For anyone who is stopping by.....look for us on the tennis courts with the motorhome(white with bronze and brown stripes)Are banners will be a flying!!!
	

	
	
		
		



		
		
	


	





 Look foward to meeting ya'll.








Not to worry PC, he can take a* Whole* lot more, after all he lives with me!!!


----------



## hawgheaven

Man, you guys are gonna have a great time and I know you'll kick some serious *BUTT!* 

I wish I lived closer to all this fun!


----------



## bbq bubba

Allright, packed up at lunch, heading for Grand rapids about 5, looks like we'll be seeing Watery eyes, Crewdawg and Cheech
	

	
	
		
		



		
		
	


	





  Look forward to meeting everyone on Saturday, wish us luck, i'll be taking lots of pics to post on Sunday!


----------



## jts70

Good luck!! Kick a$$ and don't bother taking names.


----------



## hawgheaven

I'll be firing up the smoker Saturday morn in honor of you guys... good luck!!


----------



## squeezy

Take the 'gold' guys


----------



## bud's bbq

We are geeking to get this thing accomplished.  WylieQ is still at a level where he says he will carry the SMF mascot banner!!

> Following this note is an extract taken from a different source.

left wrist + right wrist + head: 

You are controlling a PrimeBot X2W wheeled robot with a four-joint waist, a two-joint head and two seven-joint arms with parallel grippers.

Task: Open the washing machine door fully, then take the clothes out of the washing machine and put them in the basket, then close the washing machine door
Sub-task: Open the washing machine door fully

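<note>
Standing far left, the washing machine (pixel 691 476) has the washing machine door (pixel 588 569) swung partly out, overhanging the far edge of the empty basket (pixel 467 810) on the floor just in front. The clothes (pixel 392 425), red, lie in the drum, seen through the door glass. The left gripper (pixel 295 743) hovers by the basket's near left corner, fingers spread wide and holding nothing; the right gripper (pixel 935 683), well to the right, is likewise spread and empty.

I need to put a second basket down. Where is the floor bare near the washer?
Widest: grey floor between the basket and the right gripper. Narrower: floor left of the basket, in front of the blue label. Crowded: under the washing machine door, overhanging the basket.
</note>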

Look forward to seeing some of you this weekend!


----------



## msmith

Bud you and theresa and wiley go kick some ass, were all gonna be there with ya if only in mind.


----------



## ultramag

This is good to know Theresa. We have a lot more for him. 
	

	
	
		
		



		
			






Good luck to the Smokin Scotsmen. Hope ya'll kick some butt. Be sure and start a new thread w/ results and pics from the event. I will do my best not to hijack it.


----------



## crewdawg52

Okay, gotta do this.  Please don't groan...   just read the post...

Me personally, I'd rather eat some "serious butt" than kick it!  
	

	
	
		
		



		
		
	


	





Laura and the Dawg will be there (depending on when the little mrs gets ready)  around 1130 - 1200.  CANT WAIT!


----------



## hawgheaven

*GROAN!!! 
	

	
	
		
		



		
		
	


	



*


----------



## cheech

Just got back from the Taste of Grand Rapids and it is officially underway.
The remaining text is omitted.